For clarity of proof of Eq. (11), we assume that inputs u(t) and x(t) are both stationary and have zero means (in our case, we only model the “de-meaned” RR and BP signals with {a i } and {b j }). The line of logic is similar to the one that was presented in the literature,38 which only considered a univariate input. We first decompose the output y(t) into three (two linear and one bilinear) terms

$$ y(t)=\sum_i a_i x(t-i) +\sum_j b_j u(t-j) +\sum_k\sum_l h_{kl} x(t-k) u(t-l). $$

From the assumption that \({\mathbb{E}}[x(t)]=0\) and \({\mathbb{E}}[u(t)]=0,\) it further follows that

$$ \begin{aligned} {\mathbb{E}}[y(t)]=&\sum_k\sum_l h_{kl} {\mathbb{E}}[x(t-k) u(t-l)] \\ =& \sum_k\sum_l h_{kl}C_{xu}(l-k)\\ =& {\frac{1}{(2\pi)^3}} \sum_k\sum_l \int \int {\mathcal{H}}(f_1,f_2)e^{j2 k \pi f_1}e^{j2 l \pi f_2} df_1df_2 \int {\mathcal{C}}_{xu}(f) e^{j2 (l-k) \pi f } df \\ =& {\frac{1}{2\pi}}\int {\mathcal{H}}(f,-f) {\mathcal{C}}_{xu} (f)df,\\ \end{aligned} $$
(A.1)

where the expectation operation is averaged on the argument over time.

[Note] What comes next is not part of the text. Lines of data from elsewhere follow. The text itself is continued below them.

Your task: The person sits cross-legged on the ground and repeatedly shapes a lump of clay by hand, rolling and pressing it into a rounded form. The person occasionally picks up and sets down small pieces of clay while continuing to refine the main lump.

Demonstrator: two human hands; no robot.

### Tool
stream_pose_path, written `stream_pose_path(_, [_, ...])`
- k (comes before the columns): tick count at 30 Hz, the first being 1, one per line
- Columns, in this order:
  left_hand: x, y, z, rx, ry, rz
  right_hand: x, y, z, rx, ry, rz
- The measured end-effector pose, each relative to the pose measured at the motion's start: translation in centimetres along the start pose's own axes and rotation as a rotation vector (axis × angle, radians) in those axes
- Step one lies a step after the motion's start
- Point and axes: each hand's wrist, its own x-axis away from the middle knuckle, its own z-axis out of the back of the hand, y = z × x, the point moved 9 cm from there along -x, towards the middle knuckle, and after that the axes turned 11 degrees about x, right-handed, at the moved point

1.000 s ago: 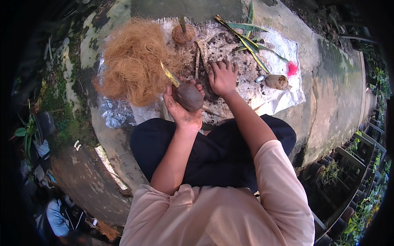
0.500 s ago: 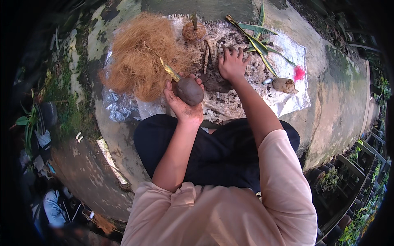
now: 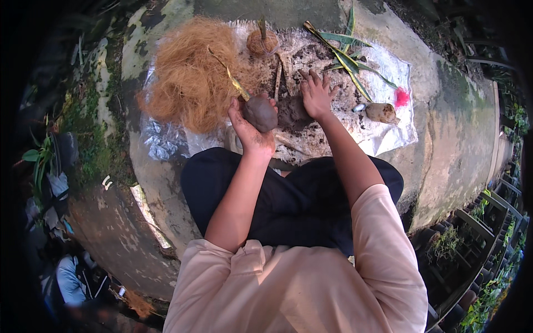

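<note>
Cupped fingers of the left hand [image 3: 251, 129] hold a dark mud ball [image 3: 260, 112] from below, a yellow-green shoot [image 3: 229, 77] rising out of it up-left; the ball looks damp, dense and crumbly, so it likely needs broad palm support, not a pinch on the stiff, slender shoot; right of the grip, the right hand [image 3: 316, 95] lies spread flat, holding nothing, on loose dark soil [image 3: 291, 114] over a white sheet [image 3: 388, 139]; left of the grip sits a springy, light heap of coconut fibre [image 3: 191, 80]
</note>
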Motion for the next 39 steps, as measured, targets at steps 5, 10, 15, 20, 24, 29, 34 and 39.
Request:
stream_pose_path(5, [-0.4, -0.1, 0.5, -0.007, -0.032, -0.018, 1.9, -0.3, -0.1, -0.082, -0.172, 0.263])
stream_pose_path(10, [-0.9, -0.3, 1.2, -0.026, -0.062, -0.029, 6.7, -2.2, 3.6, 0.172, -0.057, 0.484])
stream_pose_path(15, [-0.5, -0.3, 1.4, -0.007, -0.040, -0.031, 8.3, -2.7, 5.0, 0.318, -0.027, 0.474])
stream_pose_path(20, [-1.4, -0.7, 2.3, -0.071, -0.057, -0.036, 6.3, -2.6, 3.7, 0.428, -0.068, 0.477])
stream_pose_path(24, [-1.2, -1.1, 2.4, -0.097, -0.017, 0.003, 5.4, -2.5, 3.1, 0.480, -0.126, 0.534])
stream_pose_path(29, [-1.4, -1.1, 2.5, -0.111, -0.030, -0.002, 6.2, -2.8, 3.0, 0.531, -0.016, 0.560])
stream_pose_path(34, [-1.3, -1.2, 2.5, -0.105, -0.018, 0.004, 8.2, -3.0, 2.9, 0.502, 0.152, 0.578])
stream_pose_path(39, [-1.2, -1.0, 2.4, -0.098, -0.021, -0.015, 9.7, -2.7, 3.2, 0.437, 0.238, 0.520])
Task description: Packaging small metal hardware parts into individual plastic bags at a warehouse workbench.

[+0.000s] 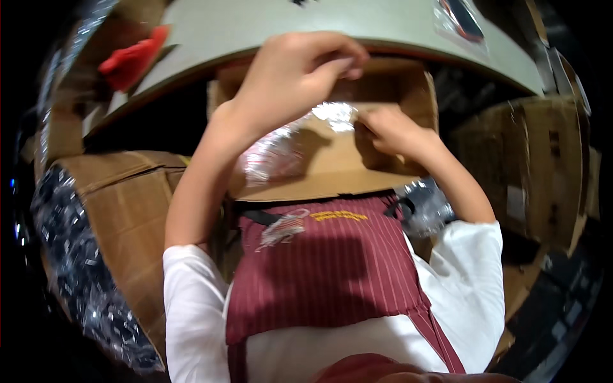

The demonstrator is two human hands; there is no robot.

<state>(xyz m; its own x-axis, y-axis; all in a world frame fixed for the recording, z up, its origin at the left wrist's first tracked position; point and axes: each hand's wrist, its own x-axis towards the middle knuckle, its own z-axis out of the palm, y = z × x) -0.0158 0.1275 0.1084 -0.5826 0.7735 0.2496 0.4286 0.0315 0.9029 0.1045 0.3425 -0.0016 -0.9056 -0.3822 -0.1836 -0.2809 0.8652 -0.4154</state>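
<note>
An open cardboard box (348, 185) lies in front of my apron, at the edge of the pale table. Inside it are shiny clear plastic bags (271, 159), crumpled toward the left side. My right hand (396, 131) is inside the box with its fingers pinched at the edge of another crinkled clear plastic bag (335, 116). Above the box my left hand (297, 73) is raised, its fingers curled toward the thumb. Whatever those left fingers hold, if anything, is too blurred to make out.
The pale table (383, 19) carries a bagged dark item (463, 22) at the far right. A red cloth-like thing (134, 60) is at the far left. Cardboard boxes flank me left (131, 198) and right (543, 166); dark bagged items (83, 255) bulge beside the left one.
</note>
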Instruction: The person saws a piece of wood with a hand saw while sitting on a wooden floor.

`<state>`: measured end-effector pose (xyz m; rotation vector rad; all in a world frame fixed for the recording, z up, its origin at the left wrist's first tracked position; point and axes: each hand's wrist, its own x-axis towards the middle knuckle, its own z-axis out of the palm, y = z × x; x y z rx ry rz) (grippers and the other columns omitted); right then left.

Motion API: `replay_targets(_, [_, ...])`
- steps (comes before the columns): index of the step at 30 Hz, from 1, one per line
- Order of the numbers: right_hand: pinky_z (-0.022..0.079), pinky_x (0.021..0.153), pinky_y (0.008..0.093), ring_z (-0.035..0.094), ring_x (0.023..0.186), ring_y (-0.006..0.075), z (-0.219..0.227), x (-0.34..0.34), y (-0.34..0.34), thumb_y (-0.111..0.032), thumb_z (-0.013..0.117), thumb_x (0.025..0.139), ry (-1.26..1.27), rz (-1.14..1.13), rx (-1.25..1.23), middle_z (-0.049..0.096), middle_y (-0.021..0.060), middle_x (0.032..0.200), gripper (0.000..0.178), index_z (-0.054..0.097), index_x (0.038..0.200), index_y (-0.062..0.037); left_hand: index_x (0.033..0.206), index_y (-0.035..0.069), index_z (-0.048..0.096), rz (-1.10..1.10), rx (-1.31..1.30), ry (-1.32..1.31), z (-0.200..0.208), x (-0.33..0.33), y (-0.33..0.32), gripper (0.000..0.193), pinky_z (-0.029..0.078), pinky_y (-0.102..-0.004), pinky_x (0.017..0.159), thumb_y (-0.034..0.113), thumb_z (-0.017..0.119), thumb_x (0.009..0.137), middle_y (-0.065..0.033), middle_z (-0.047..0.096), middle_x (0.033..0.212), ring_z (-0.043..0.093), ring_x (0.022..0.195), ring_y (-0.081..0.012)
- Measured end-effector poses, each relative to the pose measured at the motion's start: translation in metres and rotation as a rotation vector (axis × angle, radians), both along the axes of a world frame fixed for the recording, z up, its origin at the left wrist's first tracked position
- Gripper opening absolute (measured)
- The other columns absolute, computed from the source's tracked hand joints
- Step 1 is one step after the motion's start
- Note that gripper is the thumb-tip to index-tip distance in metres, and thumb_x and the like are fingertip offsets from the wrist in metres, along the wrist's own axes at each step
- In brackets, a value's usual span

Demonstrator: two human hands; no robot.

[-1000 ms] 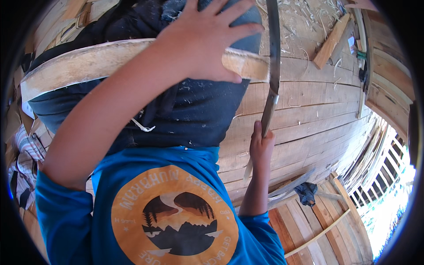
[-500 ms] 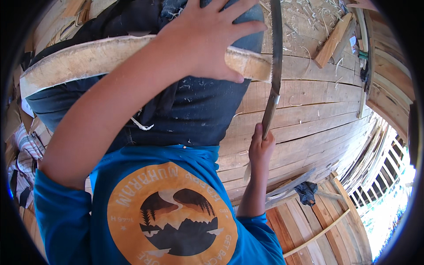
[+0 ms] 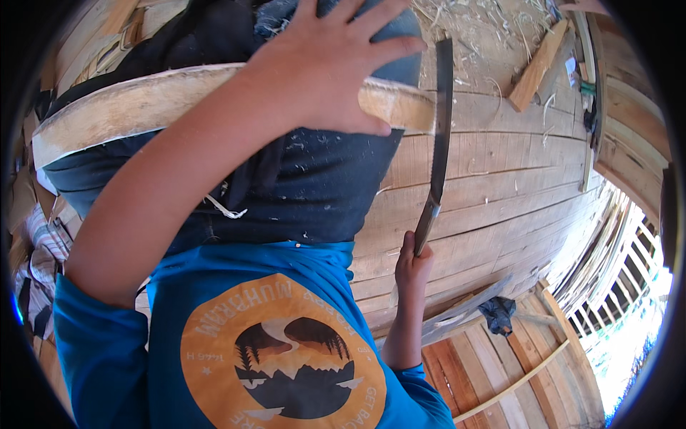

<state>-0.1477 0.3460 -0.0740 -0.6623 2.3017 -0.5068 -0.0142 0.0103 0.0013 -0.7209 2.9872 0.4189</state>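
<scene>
A pale wooden plank [image 3: 143,106] lies across my dark-trousered legs, its curved look perhaps partly from the lens. My left hand [image 3: 336,71] presses down near its right end, fingers spread wide over the plank and my thigh, thumb stretched along the near edge. Wrapped round a handsaw's handle, my right hand [image 3: 414,268] is closed, lower down and to the right. The handsaw [image 3: 442,118] points away from me, its dark toothed blade against the plank's right end. How deep any cut goes cannot be made out.
Wood shavings [image 3: 493,32] litter the plank floor [image 3: 493,157] at the far side. A wood offcut [image 3: 541,64] lies at the far right. Near the lower right are a black plastic bag [image 3: 498,314] and a slatted wooden surface [image 3: 514,372]. Striped cloth [image 3: 48,247] lies at the left.
My right hand has drawn the saw back toward me, so the blade's far tip now shows. My left hand stays spread on the plank, nearly unmoved.
</scene>
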Motion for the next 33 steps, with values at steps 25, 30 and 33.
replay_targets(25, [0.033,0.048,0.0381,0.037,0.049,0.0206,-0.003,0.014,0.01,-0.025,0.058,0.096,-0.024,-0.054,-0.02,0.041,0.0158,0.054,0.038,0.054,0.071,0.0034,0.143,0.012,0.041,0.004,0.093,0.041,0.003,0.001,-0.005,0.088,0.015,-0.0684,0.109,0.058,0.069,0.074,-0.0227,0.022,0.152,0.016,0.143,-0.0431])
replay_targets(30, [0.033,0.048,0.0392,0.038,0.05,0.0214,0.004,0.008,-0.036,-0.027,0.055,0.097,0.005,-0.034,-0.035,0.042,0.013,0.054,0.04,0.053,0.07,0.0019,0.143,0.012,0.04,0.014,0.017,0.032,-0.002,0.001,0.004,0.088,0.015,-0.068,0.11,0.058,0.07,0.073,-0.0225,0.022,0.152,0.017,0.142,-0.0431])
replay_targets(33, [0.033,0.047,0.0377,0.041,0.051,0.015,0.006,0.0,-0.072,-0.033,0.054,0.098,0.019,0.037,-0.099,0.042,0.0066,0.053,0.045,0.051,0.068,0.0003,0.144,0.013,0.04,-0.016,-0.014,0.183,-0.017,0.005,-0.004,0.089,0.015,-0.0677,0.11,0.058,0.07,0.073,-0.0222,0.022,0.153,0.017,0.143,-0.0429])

Next, we compute the cross third-order cumulant statistic between x(t) and y(t) (viz. cross bicovariance):

$$ \begin{aligned} C_{xxy}(\tau_1,\tau_2)=&{\mathbb{E}}\{x(t+\tau_1)x(t+\tau_2)[y(t)- {\mathbb{E}}\{y(t)\}]\}\\ =& {\mathbb{E}}\{x(t+\tau_1)x(t+\tau_2)y(t)\} -{\mathbb{E}}\{y(t)\} {\mathbb{E}}\{x(t+\tau_1)x(t+\tau_2)\}\\ =& \sum_{j}b_j {\mathbb{E}}\{x(t+\tau_1)x(t+\tau_2) u(t- j) \} \\ &+\sum_k\sum_l h_{kl} {\mathbb{E}}\{x(t+\tau_1)x(t+\tau_2)x(t-k) u(t-l) \} -{\mathbb{E}}\{y(t)\} C_{xx}(\tau_1-\tau_2)\\ \end{aligned} $$

where we have used the fact that if x(t) is zero-mean Gaussian, then the third cumulant statistic C xxx 1, τ2) is zero, such that \(\sum_i a_i {\mathbb{E}}\{x(t+\tau_1)x(t+\tau_2) x(t- i) \}=0.\) Furthermore, if u(t) and x(t) are zero-mean jointly Gaussian distributed, and the odd-moment statistic \(C_{xxu}(\tau_1,\tau_2)\approx 0\) (because of the symmetry of Gaussian distribution), then the following relationship holds38,51:

$$ {\mathbb{E}}[x_1x_2x_3 u_4]= {\mathbb{E}}[x_1x_2]{\mathbb{E}}[x_3u_4]+ {\mathbb{E}}[x_1x_3]{\mathbb{E}}[x_2u_4]+ {\mathbb{E}}[x_2x_3]{\mathbb{E}}[x_1u_4], $$
(A.2)

and

$$ C_{xxy}(\tau_1,\tau_2)= \sum_k\sum_l h_{kl} \left\{ {\mathbb{E}}\{x(t+\tau_1)x(t+\tau_2)x(t-k) u(t-l) \} - C_{xu}(l-k) C_{xx}(\tau_1-\tau_2) \right\}. $$
(A.3)

In light of Eqs. (A.2) and (A.3), we obtain

$$ \begin{aligned} C_{xxy}(\tau_1,\tau_2)=& 2 \sum_k\sum_l h(k-\tau_1, l-\tau_2) C_{xx}(k) C_{xu}(l)\\ =& {\frac{2}{(2\pi)^2}} \int\int {\mathcal{H}}(-f_1,-f_2) e^{j2\pi \tau_1 f_1} e^{j2\pi \tau_2 f_2} {\mathcal{Q}}_{\rm RR}(f_1){\mathcal{C}}_{xu}(f_2) df_1 df_2\\ \end{aligned} $$

Finally, we compute the two-dimensional Fourier transform of C xxy 1, τ2) to obtain the cross bispectrum \({\mathcal{C}}_{xxy} (f_1,f_2):\)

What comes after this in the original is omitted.